Deze uitspraak is gedaan door C.F.E. van Olden-Smit als voorzitter en D.S. de Vries en W.R. van der Velde als leden, in tegenwoordigheid van S.S. Blok als griffier. De beslissing is uitgesproken in het openbaar op 25 februari 2025.
(getekend) C.F.E. van Olden-Smit
De griffier is verhinderd te ondertekenen.

Voetnoten

1.Uitspraak van de Raad van 15 april 2015, ECLI:NL:CRVB:2015:1400.
2.Zie het arrest van het Europees Hof voor de Rechten van de Mens van 8 oktober 2015, ECLI:CE:ECHR:2015:1008JUD007721212.
3.Zie bijvoorbeeld de uitspraak van de Raad van 15 mei 2019, ECLI:NL:CRVB:2019:1737.

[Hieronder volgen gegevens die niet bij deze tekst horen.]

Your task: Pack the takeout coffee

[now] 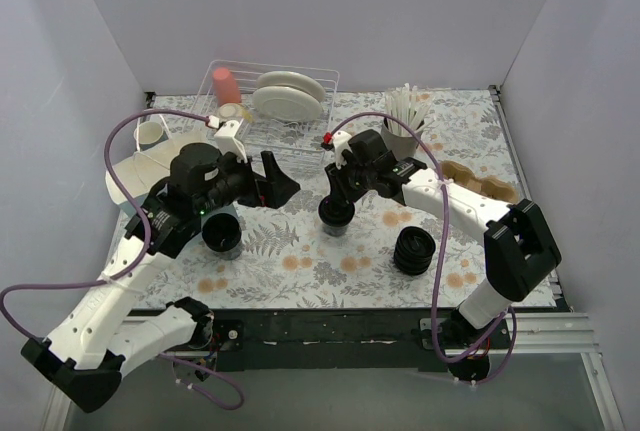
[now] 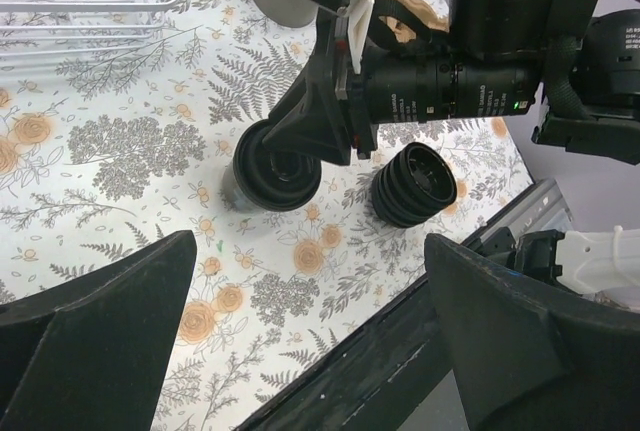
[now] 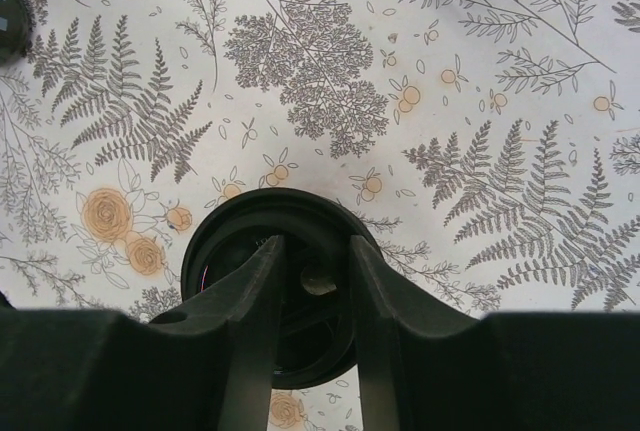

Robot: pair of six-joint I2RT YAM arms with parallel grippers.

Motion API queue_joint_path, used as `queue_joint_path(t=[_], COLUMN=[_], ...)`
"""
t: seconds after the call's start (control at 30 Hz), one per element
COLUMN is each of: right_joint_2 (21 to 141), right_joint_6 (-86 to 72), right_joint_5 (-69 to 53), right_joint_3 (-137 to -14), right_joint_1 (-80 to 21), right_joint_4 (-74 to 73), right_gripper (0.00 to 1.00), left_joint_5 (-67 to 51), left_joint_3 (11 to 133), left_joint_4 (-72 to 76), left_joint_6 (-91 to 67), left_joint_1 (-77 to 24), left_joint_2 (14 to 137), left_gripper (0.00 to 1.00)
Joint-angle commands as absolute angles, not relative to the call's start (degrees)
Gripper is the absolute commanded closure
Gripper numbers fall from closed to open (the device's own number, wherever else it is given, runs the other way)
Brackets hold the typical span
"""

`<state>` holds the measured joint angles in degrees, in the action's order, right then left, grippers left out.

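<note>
Gripping below the rim suits the light, crushable takeout coffee (image 3: 215,246), lower centre; right end effector (image 3: 314,248) narrowly parted above.

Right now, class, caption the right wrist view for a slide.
Right gripper poised over lidded black cup on floral tablecloth.
</note>
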<state>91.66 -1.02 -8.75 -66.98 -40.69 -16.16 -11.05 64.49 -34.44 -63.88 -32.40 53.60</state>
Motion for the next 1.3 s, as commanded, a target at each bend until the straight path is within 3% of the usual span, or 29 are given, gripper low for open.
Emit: queue_joint_path(t=[0.0, 0.1, 0.2, 0.3, 0.53, 1.03, 1.27], right_joint_2=[90.7, 89.8, 89.6, 89.6, 89.6, 89.1, 89.5], right_joint_6=[1.2, 0.8, 0.7, 0.5, 0.8, 3.5, 4.7], right_joint_5=[-5.0, -5.4, -6.9, -9.5, -10.3, -13.6, -12.7], right_joint_3=[-68.6, -68.4, -68.6, -68.9, -69.1, -71.2, -69.9], right_joint_1=[-41.0, -41.0, -40.9, -40.6, -40.5, -39.5, -39.4], right_joint_4=[-18.4, -18.7, -19.7, -20.0, -20.2, -23.3, -23.9], right_gripper=[0.66, 0.65, 0.52, 0.49, 0.56, 0.50, 0.56], left_joint_5=[-9.1, -9.8, -10.2, -10.5, -10.6, -10.0, -10.3], left_joint_3=[63.3, 63.3, 63.2, 63.1, 63.5, 64.3, 63.8], left_joint_4=[-36.0, -36.1, -35.9, -36.0, -36.6, -37.4, -37.0], left_joint_6=[-62.4, -62.4, -62.6, -62.8, -63.3, -63.2, -63.4], left_joint_1=[-32.5, -32.5, -32.5, -32.5, -32.5, -32.5, -32.5], left_joint_2=[51.8, 52.0, 52.0, 52.0, 51.9, 52.8, 53.0], left_gripper=[0.02, 0.02, 0.02, 0.02, 0.02, 0.02, 0.02])
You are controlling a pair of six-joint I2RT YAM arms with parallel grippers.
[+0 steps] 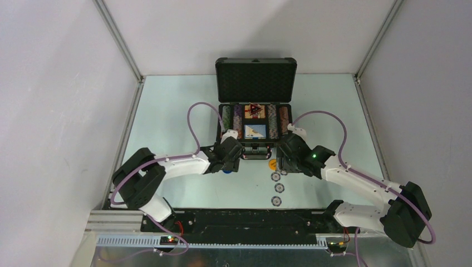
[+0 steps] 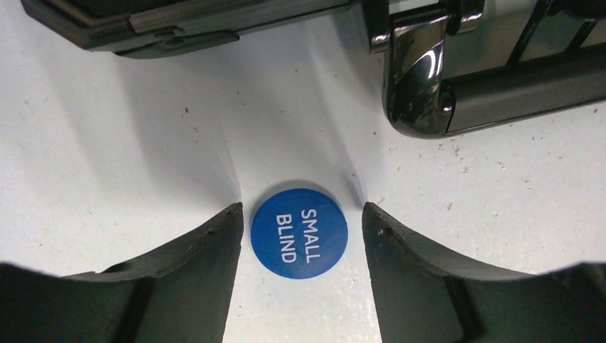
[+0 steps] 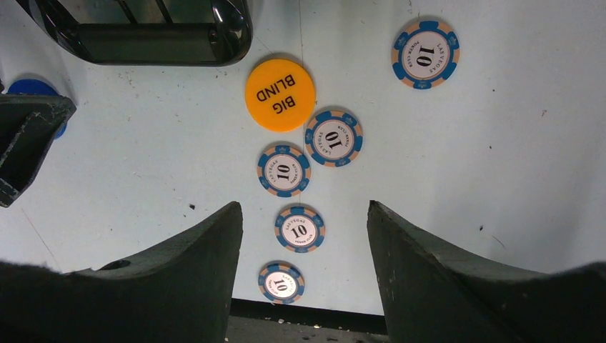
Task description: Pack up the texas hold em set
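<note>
The left gripper (image 2: pixel 302 214) is straddling the blue SMALL BLIND button (image 2: pixel 299 234), jaws spread (gaps either side). The right gripper (image 3: pixel 304 211) is hovering open.

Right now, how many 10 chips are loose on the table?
5 chips: one apart, two beside the orange button, two between the fingers of the right gripper. Others may be hidden.

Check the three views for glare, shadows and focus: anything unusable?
Left wrist: SMALL BLIND button sharp, bright glare on the chrome handle bracket, soft shadows above the fingers. Right wrist: even light, BIG BLIND button and 10 chips legible. Top external: those chips too small to read, open case interior dark.
</note>
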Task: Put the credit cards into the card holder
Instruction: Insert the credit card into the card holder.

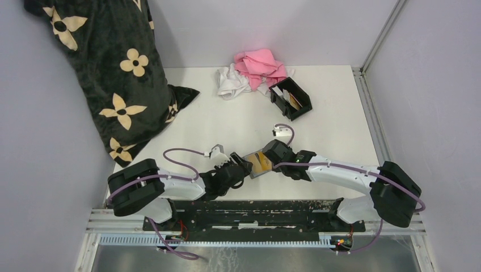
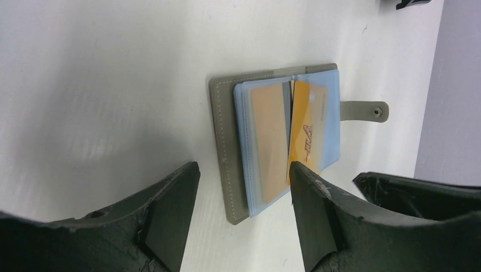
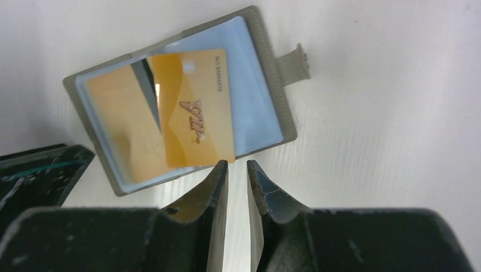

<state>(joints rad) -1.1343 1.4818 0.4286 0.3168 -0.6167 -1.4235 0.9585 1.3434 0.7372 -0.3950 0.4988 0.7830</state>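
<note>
step in hand: drawing the orange card point(image 3: 195, 116) from the open wallet point(image 2: 218, 130) near the arms. left gripper point(image 2: 243, 170) gapes above it. right gripper point(image 3: 237, 164) stands narrowly apart at the card's corner, gripping nothing. we advise pinching that corner, then carrying to the card holder point(image 1: 292, 101).

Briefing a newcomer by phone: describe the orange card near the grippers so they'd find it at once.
At the near middle of the white table, a grey wallet lies open. The card sits askew on top, glossy orange with raised lettering, unlike the paler tan card sleeved beside it.
</note>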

5.CRvB 18 april 2024, ECLI:NL:CRVB:2024:726.
6.Zie bijvoorbeeld de uitspraken van de Raad van 24 december 2010, ECLI:NL:CRVB:2010:BO9240 en 27 mei 2011, ECLI:NL:CRVB:2011:BQ6477.
7.Uitspraak van de Raad van 22 juni 2012, ECLI:NL:CRVB:2012:BX1581.
8.HR 19 februari 2016, ECLI:HR:2016:252.